If you’re not A/B testing, you’re missing out. If you still don’t have methods for introducing variations and tracking the result on subsequent conversions, this article isn’t for you. I’m talking to the people the already A/B test, and especially those that A/B test a lot. If you subscribe to WhichTestWon.com, you’re the one I’m talking to. Cluster testing is next step in testing and CRO for those who are looking at diminishing returns from standard methods of CRO.
What is cluster testing?
A/B testing is great, but if you’re not cluster testing you’ll miss out. Cluster testing is the idea that positive changes in one section of a webpage/email/form/etc. might be good, but could be better if they are also accompanies by a change in another part. In the graphic below, if we are trying to optimize the newsletter signup flow, there are 3 obvious sections that jump out for testing: the copy of the header, the copy of the sub-header, and the button copy.
I might be interested in testing the difference between “Signup” and “Subscribe” for button CTA, but if I just test the button CTA for “Signup” vs “Subscribe” and the header copy for “Signup” vs “Subscribe” independently of one another, I may be missing out on potential lift by doing both actions concurrently. Having the header match the button CTA actually turns out to be more effective in causing conversion lift that simply picking the right word. In this particular test, switching either the header or button CTA to Signup from Subscribe (it used to be subscribe) resulted in a ~1.5% lift in CTA. It would be logical, therefore, to assume that the combination of the two would result in a lift somewhat less (but close to) 3% lift, however, in practice, both being “Signup” resulted in a ~4.5% lift: The combined gains were more than the incremental gains.
What does this mean?
Potential customers respond to your overall message, not just parts of it. Thus, changes to copy that aren’t done in isolation from other changes can often result in a lift or drop isn’t the sum of the parts if you tested independently. Think about it: If you were trying to test the best color for text in a header that was 15 characters long, would changing the color of one letter at a time and running 15 different test yield the same result as if you combined all those letter-color-change tests into one test and changed the whole header color? Thats extremely unlikely.
So, given that it makes sense we do tests in clusters (changing the entire background color, not one pixel at a time) why do we so often run tests that are independent of other content changes? Because statistical significance. The reality is that for each possible combination of factors, you need to reach a conversion rate that is statistically significant all on its on, and each possible combination dilutes the size of the test group, and each variation increased the need for more test groups.
For example, just doing a header/copy cluster analysis with 3 variations of each, would require you to hit statistical significance with 16 clusters. Running the header and copy A/B/C/D tests separately would require reaching statistical significance only 8 times; so assuming same number of leads and CTA conversion that was close, it would take over twice as long to do a simple test as cluster analysis as opposed to standard separate testing.
Why bother then?
Cluster testing can show some interesting results that will never appear in separated testing. Cluster testing is going to show you what happens when you make changes in the wild, while separated testing is more like reproducing results in a laboratory devoid of actual world interactions. Cluster testing is ultimately going to more accurately reflect bottom-line long-term affects of the testing. It will often point changes in the same direction that separated testing will- but not always. Sometimes marketers may find that doing changes in pairs or groups actually results in a positive result, while making the changes individually didn’t results in as positive a result (or even resulted in a negative change).

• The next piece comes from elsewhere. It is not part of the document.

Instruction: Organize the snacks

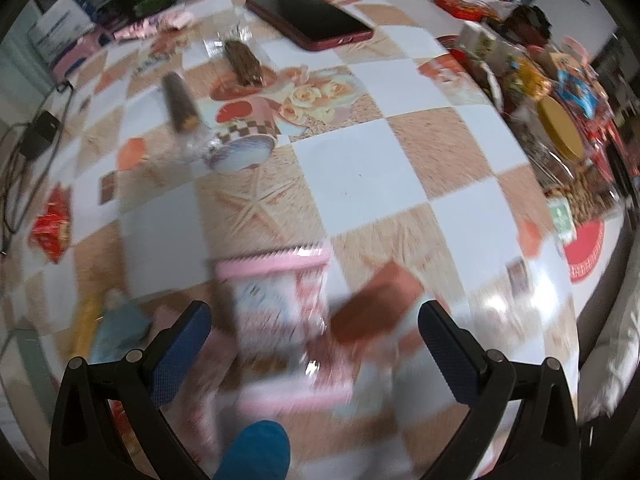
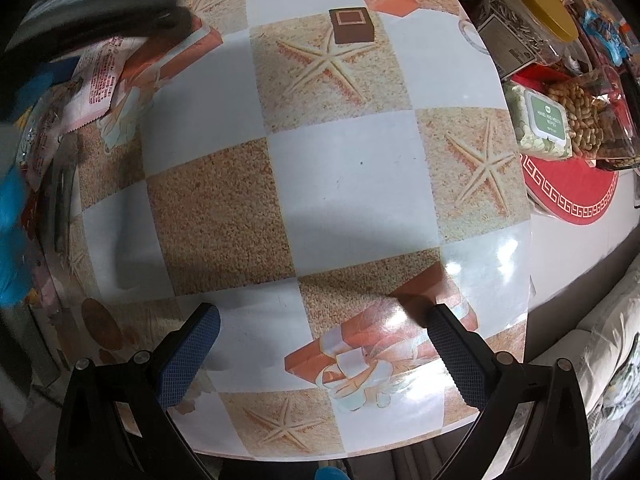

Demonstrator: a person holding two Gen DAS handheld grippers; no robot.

For example, in the above Header/CTA Copy test, just A/B testing separately would show that the best results would be had with header copy “Newsletter Signup” and button CTA “Signup”, since when you run the header “Newsletter Signup” with the 3 possible button CTAs, the winner is “Signup”, and when you run the button CTA “Signup” the header copy that performs the best is “Newsletter Signup”. But, as you can user, users were responding to a disconnect between the wording “subscribe” and “signup” and running a 9-cluster test actually showed that. The best performers were when the working matched between the two, and that the combination of changing both the header and button CTA together resulted in a CTA of 1.69%, rather than the best you could get by separate testing at 1.48%.
When to do cluster testing?
While it would be amazing to run all your A/B test through a full cluster analysis, unless you have a near infinite sample group, it will be impossible. The number of clusters needed increased according to the power of the number of elements you are testing, so even the most trafficked site will be able to at best cluster test 4 or 5 elements together.
Separate testing can actually give you clues as to what to test. If doing standard separate testing on on text color shows high levels of variation, while changes to font show lower levels of variation, then color would be a factor to choose over font when choosing your clusters. Look at some of the bigger factors affecting conversion and begin introducing those into a cluster testing group.
Ultimately, it’s an art backed up by science. There isn’t one “true” way of doing cluster analysis that is going to get you your highest CRO. Knowledge of the industry you’re testing for helps, statistical intuition helps, and there is no replacement for good old fashioned experience. Cluster analysis isn’t something for everyone- but if you’ve maximized the results from standard separated testing, it may be the next step to bump up your conversion rate even further.